WORK ITEM >>
When the string "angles" is part of a line below, that line should be copied.
===== COLLECTED MATERIAL
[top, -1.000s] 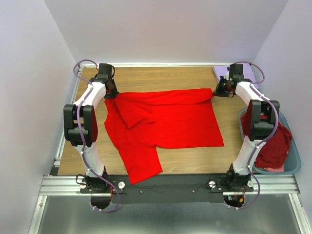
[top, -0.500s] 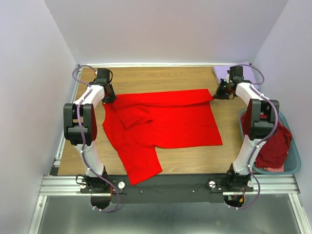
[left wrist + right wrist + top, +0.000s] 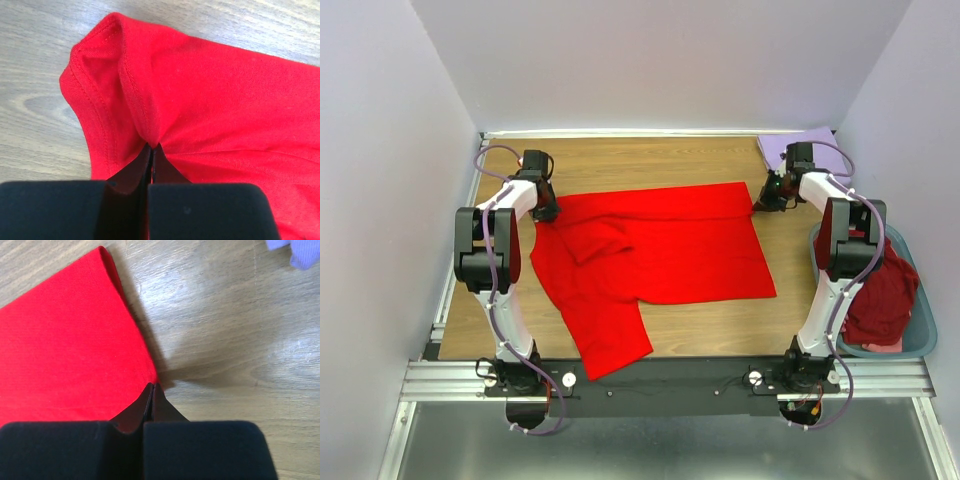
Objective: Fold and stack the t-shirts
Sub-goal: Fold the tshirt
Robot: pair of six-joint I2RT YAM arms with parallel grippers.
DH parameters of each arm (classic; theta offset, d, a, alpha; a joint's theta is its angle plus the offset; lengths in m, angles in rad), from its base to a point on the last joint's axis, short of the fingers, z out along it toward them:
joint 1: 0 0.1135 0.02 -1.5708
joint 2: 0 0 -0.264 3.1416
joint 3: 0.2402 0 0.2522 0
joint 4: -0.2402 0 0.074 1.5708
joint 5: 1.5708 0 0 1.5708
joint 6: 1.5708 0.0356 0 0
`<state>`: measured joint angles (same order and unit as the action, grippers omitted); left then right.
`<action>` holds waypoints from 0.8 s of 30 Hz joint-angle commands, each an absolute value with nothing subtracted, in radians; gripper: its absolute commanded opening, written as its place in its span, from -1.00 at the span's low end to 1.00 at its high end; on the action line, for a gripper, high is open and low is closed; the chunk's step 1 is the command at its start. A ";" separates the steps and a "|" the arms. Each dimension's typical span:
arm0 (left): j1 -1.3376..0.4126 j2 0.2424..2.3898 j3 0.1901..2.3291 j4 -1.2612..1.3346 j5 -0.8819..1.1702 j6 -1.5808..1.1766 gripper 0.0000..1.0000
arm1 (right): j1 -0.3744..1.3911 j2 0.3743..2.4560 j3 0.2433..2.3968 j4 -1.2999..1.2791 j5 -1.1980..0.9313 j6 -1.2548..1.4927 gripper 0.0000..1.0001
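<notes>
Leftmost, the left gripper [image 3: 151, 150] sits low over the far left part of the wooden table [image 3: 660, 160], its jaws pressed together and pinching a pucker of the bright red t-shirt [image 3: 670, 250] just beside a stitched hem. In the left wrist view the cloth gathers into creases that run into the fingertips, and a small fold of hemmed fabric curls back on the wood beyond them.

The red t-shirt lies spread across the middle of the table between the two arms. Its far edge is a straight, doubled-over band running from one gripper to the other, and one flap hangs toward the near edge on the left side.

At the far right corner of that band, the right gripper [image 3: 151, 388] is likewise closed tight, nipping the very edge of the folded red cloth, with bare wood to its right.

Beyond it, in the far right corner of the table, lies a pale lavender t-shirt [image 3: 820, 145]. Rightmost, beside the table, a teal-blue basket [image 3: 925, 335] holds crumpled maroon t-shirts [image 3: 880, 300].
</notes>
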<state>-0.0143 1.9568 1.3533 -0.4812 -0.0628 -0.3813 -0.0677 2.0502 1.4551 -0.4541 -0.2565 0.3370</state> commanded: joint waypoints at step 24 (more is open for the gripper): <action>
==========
ANSWER TO THIS EXERCISE >>
DH parameters of each arm (classic; theta offset, d, a, alpha; a joint's theta is its angle plus the offset; lengths in m, angles in rad), from its base to a point on the last joint's axis, short of the fingers, z out along it toward them:
`<state>`: measured joint angles (same order and unit as the action, grippers omitted); left then right.

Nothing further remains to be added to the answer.